MD2B - Cancer Care Team
Introduction
Below is just a brief look at some of the key players of a comprehensive cancer care team. One must not forget, however, the undeniably crucial role of the patients' families, as they are often the truly "primary" caregivers. The needs they provide are an integral supplement to the care given by health care professionals.
Primary care providers
Primary care providers are often the patient’s first point of contact within the medical system, typically practicing in outpatient clinic settings. They play a crucial role in providing preventative care, screening for cancer and other diseases, handling non-urgent sick visits, and maintaining health. There are several pathways to becoming a primary care provider in the United States. These providers may refer patients to an oncologist or another specialist to investigate suspicious findings from cancer screening exams or if patients develop new symptoms concerning cancer.

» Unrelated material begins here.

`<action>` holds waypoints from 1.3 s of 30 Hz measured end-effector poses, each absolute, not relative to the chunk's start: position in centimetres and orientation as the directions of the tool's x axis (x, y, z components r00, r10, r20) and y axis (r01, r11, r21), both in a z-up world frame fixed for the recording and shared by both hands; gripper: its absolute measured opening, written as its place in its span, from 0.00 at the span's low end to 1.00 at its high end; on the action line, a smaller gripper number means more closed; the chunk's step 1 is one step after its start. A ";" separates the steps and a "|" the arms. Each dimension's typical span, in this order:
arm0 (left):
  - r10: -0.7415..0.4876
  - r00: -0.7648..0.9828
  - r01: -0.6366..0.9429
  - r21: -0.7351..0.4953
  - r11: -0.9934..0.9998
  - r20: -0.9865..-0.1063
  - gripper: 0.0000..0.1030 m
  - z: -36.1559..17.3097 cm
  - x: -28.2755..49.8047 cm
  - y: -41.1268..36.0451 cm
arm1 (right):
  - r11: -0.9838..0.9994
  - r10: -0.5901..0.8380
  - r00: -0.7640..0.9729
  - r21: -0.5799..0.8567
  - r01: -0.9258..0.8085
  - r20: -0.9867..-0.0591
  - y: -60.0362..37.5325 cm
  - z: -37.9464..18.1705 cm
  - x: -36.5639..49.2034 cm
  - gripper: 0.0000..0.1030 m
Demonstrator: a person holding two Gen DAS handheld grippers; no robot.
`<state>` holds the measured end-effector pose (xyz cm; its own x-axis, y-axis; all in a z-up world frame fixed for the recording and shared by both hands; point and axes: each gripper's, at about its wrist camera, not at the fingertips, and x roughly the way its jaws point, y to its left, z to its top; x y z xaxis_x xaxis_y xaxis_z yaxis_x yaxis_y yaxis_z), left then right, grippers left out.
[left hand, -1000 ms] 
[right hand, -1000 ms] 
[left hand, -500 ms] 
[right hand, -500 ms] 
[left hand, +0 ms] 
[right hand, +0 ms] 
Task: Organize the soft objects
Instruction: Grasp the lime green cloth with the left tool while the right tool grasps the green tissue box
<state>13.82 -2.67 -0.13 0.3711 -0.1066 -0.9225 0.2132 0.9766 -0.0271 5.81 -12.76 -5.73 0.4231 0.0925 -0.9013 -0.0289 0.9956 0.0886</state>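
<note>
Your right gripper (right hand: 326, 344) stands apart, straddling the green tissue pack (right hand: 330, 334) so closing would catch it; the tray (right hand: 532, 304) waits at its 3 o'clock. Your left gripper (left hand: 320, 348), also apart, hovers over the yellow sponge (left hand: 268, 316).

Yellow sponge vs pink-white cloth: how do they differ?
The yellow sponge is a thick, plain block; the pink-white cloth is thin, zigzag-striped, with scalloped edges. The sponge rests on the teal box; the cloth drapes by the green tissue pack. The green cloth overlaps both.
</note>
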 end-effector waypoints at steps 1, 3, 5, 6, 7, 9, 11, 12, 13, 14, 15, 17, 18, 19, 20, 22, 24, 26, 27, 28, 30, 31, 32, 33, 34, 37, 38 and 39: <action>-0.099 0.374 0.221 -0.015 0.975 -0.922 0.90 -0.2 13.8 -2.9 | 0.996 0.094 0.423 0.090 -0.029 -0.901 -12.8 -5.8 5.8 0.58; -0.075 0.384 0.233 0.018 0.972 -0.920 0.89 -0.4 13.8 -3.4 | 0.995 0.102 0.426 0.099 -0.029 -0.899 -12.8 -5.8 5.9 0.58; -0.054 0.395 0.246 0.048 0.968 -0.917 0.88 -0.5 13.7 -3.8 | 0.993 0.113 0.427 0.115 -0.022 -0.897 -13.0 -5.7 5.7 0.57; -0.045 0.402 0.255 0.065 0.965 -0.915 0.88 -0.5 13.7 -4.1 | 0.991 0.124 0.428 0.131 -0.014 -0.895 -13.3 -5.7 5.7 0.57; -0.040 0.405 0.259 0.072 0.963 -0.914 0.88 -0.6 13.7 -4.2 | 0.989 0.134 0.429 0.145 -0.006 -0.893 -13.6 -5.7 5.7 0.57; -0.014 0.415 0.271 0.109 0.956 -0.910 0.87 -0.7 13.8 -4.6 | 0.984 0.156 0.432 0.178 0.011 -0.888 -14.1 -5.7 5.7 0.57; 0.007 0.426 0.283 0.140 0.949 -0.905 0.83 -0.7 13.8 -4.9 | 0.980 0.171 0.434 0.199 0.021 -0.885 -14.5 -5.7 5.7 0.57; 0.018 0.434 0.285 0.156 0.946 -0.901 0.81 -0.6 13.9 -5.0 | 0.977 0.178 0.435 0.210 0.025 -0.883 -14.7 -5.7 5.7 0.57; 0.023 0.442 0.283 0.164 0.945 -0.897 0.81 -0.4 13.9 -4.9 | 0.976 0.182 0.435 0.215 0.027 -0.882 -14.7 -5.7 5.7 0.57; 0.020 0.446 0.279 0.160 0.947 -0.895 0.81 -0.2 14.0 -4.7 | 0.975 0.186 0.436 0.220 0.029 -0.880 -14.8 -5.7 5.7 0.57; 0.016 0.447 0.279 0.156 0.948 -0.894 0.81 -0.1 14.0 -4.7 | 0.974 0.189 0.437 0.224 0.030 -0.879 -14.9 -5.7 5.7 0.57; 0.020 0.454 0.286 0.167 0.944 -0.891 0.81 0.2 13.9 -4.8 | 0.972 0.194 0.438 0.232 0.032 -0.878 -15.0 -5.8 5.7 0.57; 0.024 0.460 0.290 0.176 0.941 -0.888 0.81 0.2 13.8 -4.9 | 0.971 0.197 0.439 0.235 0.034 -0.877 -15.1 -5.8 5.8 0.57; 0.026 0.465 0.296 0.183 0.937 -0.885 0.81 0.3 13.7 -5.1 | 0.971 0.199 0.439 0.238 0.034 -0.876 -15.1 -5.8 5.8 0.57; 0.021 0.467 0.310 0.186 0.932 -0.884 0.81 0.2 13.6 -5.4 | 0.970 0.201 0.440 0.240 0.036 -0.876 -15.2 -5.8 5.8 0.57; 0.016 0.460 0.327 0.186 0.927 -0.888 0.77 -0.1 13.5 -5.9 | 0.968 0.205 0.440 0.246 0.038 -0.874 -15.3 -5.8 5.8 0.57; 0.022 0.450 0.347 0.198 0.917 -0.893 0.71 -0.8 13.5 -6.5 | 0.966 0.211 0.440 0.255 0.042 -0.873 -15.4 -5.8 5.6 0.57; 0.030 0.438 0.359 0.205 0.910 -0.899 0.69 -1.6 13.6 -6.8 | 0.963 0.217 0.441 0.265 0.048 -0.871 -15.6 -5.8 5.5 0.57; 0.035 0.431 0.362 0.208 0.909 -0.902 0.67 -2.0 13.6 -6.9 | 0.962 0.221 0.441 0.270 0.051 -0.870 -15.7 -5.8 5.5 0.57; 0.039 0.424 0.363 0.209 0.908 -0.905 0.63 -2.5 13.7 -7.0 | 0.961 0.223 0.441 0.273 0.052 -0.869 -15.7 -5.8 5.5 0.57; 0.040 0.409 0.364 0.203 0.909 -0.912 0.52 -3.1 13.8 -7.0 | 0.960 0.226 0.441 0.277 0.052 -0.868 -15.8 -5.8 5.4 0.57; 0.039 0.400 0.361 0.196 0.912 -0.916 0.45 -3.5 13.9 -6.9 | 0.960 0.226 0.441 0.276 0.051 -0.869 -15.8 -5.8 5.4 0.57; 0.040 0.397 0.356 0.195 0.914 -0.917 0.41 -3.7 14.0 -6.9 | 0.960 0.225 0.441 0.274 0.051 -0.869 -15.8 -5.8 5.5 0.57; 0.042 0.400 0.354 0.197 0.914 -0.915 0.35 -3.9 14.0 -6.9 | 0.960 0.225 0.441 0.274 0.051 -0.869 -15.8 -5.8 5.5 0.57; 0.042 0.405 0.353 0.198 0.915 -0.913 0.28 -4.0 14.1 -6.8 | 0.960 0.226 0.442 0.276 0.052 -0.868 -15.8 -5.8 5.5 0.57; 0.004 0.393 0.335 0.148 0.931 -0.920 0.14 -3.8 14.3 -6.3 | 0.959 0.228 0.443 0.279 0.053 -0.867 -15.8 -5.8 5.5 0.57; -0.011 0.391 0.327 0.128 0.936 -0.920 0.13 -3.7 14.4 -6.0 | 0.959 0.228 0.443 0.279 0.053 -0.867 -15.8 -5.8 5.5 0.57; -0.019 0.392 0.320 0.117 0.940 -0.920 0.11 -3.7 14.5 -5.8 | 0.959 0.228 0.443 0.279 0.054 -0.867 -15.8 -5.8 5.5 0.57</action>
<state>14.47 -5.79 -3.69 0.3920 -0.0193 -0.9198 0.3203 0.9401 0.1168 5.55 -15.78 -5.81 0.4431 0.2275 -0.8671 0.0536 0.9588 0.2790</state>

- Family Physician: Primary care providers that treat patients from childhood to adulthood, offering a wide breadth of care primarily in outpatient settings. They receive training in many areas of medicine including inpatient medicine, obstetrics/gynecology, pediatrics, and geriatrics.
- Training: Four years of undergraduate, four years of medical school, and a three-year family medicine residency.
- General Internist: Also known as an internal medicine doctor, these physicians provide inpatient and outpatient care of adults. Therefore, they see a wide variety of patients in various states of health. Unlike family medicine, trainees generally spend more time in inpatient hospital settings and are exposed to and may specialize in several subspecialties such as hematology/oncology and cardiology.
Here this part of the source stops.